The premise of the report was that "a confluence of industry dynamics would conspire to produce a strategic and financial environment that was conducive to major consolidation activity in the Integrated Oil sector. Significant modifications to the strategic landscape would result, dictating competitive placement and equity market performance for years to come". The report indicated that the phase would be driven by the competitive implications of: (1) the globalization of privatized national oil companies and (2) the rising stature of specialized multinationals. Combinations were expected primarily between Major Oils which would then become "Super-Majors" which was a phrase created at Morgan Stanley in the late 1990s to denote the prototype model for success in the Integrated Oil industry as gains in globalization and scale unfolded.

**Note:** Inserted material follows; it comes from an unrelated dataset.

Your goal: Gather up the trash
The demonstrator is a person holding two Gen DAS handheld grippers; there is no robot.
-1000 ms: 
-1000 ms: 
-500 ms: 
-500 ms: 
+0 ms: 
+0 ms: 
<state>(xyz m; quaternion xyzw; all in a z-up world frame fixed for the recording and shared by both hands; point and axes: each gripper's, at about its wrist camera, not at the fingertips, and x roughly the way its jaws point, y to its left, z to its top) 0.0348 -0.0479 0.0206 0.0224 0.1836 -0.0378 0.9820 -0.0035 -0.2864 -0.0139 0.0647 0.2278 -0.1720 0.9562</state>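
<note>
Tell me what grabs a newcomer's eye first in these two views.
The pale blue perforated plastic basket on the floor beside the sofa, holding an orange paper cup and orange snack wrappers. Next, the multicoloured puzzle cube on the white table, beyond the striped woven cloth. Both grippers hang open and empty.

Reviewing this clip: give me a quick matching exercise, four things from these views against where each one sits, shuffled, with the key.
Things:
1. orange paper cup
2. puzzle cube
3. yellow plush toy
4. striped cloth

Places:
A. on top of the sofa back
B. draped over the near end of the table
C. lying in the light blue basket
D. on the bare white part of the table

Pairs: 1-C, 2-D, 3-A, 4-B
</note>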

Within 6 months of publication of "The Era of the Super-Major", BP and Amoco merged, representing the largest industrial combination on Wall Street at that time. The combined value of the stocks of those 2 companies rose significantly and that merger was followed by ExxonMobil, BP-Amoco-Arco, ConocoPhillips, Chevron-Texaco-Unocal, Total-Petrofina-Elf and others. The phase represented one of the largest consolidation phases in the history of the Energy sector. Corporate performance was very positive in Energy through 2007, underscoring the premise that the "Super-Major" thesis would create significant economic value for shareholders:

- Exxon and Mobil merging to form ExxonMobil in 1999
- Total's merger with Petrofina in 1999 and with Elf Aquitaine in 2000, with the resulting company subsequently renamed Total (now TotalEnergies)
- BP's acquisitions of Amoco in 1998 and of ARCO in 2000
- Chevron's merger with Texaco in 2001
- Conoco and Phillips Petroleum Company merging in 2002 to form ConocoPhillips

This process of consolidation created some of the largest global corporations as defined by the Forbes Global 2000 ranking, and as of 2007 all were within the top 25. Between 2004 and 2007 the profits of the six supermajors totaled US$494.8 billion. Many of these now-merged companies remain in the Fortune Global 500, with ExxonMobil ranking 12th, Total ranking 27th, BP ranking 35th, and Chevron ranking 37th in the 2022 edition of the list.

== Present composition ==
The composition of Big Oil is subject to wide debate. Nearly all accounts of Big Oil include ExxonMobil, Chevron, Shell, BP, Eni and TotalEnergies. All six of these companies are vertically integrated within the industry and operate upstream, midstream, and downstream.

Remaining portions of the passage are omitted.